> _HOW TO COMPLETE THIS TASK_: Please copy every line from the following entries in which the word "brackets" appears.

Data extracted from a collection:
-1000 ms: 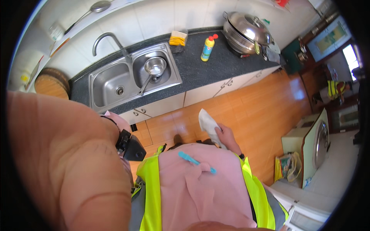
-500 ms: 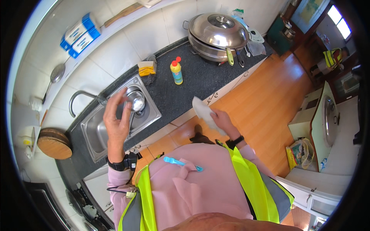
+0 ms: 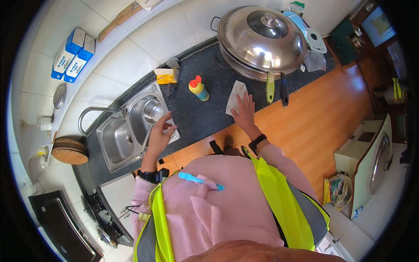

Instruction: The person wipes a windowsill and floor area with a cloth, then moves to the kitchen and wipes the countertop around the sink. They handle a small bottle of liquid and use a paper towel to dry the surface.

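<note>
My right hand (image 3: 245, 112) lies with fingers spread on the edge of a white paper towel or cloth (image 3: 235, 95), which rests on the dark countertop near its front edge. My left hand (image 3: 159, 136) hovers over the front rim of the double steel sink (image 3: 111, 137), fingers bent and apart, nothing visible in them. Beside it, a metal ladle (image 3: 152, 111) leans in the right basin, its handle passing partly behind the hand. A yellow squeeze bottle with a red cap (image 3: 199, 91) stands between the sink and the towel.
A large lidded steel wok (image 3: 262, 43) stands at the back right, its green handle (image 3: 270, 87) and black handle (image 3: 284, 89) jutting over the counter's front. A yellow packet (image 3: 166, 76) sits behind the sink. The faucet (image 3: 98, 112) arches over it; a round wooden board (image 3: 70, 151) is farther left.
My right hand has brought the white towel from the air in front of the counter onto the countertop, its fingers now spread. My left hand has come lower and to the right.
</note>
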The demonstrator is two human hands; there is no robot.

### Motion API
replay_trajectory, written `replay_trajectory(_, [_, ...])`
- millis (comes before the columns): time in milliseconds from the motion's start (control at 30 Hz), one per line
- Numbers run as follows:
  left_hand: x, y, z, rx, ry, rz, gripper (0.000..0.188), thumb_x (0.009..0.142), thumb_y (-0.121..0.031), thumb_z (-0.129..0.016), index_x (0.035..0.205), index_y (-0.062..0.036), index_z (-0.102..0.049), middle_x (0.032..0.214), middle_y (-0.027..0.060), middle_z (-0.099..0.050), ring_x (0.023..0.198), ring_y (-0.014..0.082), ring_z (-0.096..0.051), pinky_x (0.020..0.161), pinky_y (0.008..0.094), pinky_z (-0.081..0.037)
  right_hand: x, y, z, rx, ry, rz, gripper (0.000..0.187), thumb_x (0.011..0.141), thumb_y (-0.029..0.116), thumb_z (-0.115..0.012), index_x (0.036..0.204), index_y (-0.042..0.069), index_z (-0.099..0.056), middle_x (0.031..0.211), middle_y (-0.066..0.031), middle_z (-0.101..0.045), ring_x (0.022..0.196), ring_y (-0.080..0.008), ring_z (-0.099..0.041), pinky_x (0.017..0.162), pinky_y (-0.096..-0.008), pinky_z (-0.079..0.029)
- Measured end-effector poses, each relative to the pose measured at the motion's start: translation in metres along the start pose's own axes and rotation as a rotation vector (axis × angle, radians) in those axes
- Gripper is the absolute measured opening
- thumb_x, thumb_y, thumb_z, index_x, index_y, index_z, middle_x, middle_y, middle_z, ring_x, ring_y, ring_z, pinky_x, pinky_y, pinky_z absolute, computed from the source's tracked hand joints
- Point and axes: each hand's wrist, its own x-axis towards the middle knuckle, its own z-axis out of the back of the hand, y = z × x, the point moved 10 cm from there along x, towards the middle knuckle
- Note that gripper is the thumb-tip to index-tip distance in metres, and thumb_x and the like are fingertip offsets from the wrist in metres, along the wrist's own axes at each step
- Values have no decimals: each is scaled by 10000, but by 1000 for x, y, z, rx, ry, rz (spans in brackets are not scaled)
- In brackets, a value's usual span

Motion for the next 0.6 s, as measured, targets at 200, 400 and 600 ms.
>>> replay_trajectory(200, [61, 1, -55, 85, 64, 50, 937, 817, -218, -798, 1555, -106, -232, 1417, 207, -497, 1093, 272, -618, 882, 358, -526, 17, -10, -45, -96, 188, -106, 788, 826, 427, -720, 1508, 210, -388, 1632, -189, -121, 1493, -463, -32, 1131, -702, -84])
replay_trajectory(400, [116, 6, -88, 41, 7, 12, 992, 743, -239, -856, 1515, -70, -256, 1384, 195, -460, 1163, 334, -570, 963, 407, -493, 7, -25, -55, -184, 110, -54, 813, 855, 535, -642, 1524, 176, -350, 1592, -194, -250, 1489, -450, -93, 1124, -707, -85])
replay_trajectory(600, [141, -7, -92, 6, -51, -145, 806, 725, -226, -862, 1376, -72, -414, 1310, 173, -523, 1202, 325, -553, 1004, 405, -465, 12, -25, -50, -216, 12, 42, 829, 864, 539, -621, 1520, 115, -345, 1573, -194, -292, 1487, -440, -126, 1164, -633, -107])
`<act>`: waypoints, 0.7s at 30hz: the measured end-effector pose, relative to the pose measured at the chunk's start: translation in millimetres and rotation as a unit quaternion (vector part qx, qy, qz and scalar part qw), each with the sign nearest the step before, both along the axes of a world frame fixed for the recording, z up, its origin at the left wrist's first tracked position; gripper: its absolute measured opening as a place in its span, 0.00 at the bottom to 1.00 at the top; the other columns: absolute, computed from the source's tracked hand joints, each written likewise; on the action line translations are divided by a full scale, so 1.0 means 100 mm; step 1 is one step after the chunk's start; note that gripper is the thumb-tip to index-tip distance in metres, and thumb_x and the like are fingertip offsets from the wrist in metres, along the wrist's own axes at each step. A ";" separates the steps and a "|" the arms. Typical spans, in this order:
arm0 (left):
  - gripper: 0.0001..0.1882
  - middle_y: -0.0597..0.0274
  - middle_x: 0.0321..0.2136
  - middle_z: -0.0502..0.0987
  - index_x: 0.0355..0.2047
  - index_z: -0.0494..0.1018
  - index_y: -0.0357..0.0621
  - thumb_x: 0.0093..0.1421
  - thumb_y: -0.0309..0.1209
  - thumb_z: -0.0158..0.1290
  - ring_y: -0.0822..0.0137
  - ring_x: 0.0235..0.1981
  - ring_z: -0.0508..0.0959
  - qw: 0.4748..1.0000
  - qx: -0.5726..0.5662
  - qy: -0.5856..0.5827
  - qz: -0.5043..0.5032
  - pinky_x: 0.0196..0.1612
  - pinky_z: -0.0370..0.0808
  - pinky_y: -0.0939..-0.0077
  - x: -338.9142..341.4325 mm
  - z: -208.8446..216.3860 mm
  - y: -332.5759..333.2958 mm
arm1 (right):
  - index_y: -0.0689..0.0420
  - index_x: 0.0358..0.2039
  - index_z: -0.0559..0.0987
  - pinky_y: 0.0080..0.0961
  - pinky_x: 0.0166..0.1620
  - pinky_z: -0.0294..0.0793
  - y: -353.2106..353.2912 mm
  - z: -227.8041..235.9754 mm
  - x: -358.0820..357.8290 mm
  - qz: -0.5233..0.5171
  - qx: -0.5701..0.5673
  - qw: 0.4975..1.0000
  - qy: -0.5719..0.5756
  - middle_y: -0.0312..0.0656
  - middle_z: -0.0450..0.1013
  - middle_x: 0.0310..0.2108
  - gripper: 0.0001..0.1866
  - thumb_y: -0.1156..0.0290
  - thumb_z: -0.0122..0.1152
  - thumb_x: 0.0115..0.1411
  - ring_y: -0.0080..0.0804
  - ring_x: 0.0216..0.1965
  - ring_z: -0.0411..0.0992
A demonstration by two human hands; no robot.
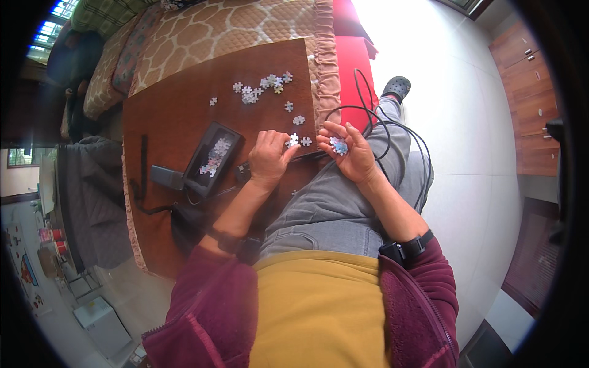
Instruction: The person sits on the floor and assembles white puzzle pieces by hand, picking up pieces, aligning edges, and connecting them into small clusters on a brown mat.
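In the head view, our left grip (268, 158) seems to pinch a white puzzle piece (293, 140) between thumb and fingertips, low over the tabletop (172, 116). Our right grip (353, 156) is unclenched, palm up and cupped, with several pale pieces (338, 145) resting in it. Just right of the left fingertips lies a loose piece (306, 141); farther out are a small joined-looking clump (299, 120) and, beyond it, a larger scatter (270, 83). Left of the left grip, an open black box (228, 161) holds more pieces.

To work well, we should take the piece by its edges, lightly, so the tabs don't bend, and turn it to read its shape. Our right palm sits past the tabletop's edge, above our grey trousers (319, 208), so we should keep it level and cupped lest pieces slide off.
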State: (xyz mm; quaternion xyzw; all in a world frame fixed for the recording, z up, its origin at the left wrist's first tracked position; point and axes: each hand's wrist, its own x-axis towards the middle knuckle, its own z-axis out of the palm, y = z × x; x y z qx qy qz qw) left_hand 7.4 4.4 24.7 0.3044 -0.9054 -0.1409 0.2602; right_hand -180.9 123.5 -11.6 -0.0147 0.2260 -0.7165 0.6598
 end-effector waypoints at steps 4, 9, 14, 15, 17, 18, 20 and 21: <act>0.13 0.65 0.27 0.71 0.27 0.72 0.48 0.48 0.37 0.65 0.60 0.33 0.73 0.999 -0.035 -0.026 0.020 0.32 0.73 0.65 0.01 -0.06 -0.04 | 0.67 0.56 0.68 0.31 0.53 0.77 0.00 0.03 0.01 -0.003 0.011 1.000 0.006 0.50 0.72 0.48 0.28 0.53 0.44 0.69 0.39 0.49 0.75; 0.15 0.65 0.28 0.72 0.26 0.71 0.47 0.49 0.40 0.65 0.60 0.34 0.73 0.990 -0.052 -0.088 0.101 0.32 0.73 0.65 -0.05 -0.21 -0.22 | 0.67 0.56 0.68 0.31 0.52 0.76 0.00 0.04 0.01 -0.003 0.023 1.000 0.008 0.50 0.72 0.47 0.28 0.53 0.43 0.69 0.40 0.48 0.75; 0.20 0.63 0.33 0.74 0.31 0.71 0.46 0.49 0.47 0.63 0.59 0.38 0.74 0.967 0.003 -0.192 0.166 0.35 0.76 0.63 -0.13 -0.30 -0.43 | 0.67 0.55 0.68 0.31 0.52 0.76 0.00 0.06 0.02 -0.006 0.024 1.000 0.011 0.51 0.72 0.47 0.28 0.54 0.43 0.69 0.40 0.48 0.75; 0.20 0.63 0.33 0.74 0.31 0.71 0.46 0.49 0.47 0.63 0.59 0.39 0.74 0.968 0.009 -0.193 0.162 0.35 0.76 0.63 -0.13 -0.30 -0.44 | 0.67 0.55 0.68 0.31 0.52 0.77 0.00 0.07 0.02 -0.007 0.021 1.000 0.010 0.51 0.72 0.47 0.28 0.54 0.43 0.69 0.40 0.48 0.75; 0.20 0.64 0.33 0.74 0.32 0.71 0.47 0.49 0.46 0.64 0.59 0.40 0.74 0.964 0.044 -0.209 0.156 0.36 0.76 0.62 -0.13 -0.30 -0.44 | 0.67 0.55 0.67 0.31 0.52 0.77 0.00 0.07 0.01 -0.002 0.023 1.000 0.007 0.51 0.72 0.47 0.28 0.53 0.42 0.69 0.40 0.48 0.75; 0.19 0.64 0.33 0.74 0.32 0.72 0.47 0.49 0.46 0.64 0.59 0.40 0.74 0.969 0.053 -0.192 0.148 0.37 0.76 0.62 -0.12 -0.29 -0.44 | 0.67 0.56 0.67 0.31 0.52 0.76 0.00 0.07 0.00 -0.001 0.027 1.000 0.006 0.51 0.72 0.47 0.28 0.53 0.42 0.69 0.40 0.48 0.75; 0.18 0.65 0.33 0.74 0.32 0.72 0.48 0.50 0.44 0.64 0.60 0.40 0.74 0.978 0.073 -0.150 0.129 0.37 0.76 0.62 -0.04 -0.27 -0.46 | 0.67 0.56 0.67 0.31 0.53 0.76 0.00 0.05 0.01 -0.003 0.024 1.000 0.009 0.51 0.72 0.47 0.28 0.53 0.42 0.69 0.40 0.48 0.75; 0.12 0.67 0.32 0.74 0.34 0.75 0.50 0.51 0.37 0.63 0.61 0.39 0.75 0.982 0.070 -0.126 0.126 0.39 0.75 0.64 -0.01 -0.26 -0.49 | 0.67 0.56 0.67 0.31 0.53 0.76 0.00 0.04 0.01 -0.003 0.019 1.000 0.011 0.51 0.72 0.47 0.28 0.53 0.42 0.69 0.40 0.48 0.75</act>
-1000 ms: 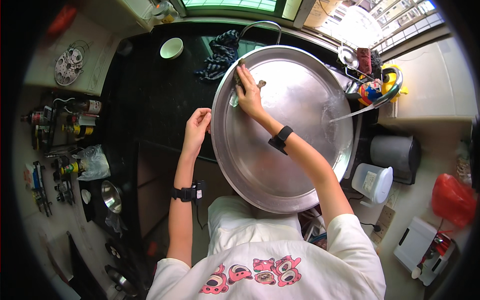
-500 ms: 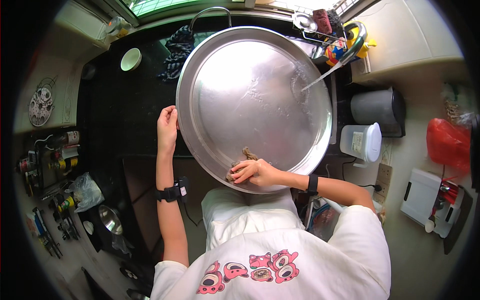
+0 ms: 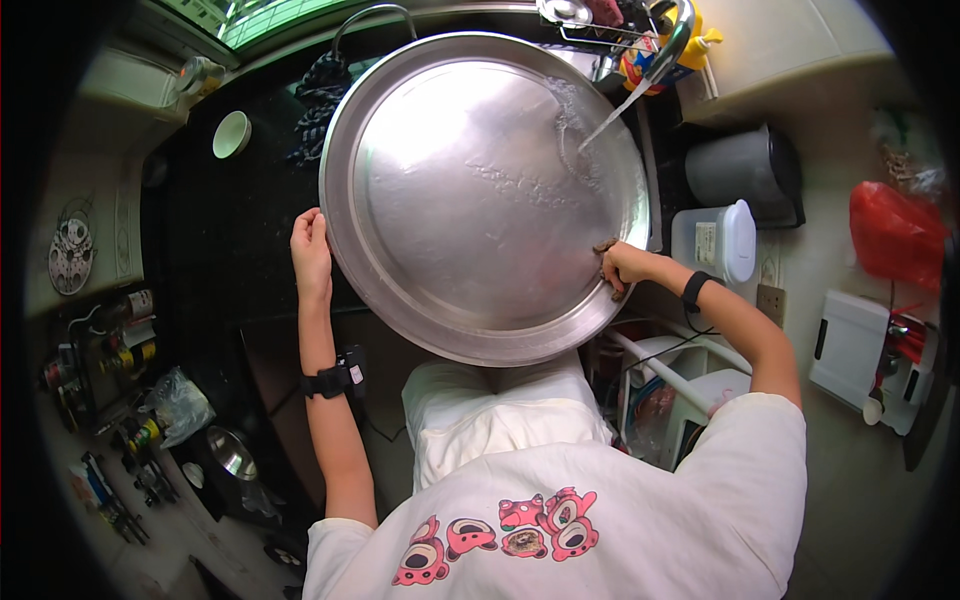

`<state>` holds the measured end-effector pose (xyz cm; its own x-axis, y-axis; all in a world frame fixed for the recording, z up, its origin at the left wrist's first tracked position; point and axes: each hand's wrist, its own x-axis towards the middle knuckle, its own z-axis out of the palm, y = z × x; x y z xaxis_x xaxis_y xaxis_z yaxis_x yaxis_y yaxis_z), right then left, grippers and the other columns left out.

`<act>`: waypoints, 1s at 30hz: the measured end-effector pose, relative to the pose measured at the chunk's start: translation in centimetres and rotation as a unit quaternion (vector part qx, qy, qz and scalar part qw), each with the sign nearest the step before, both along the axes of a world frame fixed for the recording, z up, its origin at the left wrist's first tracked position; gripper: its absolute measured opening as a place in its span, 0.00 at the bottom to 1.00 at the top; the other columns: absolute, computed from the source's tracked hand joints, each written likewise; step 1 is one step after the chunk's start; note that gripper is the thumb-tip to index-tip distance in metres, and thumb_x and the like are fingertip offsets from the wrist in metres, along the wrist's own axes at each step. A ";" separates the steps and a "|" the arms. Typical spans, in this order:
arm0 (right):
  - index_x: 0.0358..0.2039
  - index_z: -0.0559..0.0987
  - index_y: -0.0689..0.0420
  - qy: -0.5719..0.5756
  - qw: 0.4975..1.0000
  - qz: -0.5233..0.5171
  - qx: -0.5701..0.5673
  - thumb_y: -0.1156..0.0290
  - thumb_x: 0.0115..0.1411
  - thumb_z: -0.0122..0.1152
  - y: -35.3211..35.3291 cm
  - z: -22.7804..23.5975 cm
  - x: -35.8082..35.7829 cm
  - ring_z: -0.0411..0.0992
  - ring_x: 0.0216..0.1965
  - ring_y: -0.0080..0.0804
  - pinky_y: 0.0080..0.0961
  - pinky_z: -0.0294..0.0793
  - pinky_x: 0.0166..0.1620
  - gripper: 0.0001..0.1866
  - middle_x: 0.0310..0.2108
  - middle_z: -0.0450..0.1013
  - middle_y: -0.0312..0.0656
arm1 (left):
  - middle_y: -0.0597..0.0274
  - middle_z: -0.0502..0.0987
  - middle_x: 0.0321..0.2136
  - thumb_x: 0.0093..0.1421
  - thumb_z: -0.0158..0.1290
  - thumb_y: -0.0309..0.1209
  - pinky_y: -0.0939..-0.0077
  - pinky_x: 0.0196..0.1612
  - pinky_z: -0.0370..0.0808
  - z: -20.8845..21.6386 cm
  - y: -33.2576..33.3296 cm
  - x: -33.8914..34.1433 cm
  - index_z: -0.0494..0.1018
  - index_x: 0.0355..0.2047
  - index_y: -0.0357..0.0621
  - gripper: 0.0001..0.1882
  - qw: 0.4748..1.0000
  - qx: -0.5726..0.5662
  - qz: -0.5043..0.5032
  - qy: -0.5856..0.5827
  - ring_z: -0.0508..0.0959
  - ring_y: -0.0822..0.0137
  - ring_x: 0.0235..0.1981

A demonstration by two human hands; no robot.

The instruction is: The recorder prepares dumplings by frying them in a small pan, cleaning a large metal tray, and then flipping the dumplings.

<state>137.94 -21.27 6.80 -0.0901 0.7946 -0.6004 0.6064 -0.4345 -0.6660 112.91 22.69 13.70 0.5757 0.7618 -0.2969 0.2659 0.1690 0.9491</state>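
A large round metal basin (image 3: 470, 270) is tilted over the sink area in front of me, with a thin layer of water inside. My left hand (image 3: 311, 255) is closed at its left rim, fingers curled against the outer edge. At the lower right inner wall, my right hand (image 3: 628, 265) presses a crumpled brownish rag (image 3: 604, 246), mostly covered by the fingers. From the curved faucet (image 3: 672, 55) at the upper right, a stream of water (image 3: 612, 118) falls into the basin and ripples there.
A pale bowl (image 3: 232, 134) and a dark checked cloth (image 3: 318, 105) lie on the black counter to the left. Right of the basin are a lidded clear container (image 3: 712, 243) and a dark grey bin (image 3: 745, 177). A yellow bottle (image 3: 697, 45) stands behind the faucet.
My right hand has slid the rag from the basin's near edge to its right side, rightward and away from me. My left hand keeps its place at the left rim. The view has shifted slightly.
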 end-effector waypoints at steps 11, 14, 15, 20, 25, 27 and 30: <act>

> _REPLY TO THE EXERCISE_:
- Values have no decimals: each is scaled by 10000, but by 1000 for x, y, z, rx, ry, rz (spans in brackets are not scaled)
- In brackets, a value's usual span

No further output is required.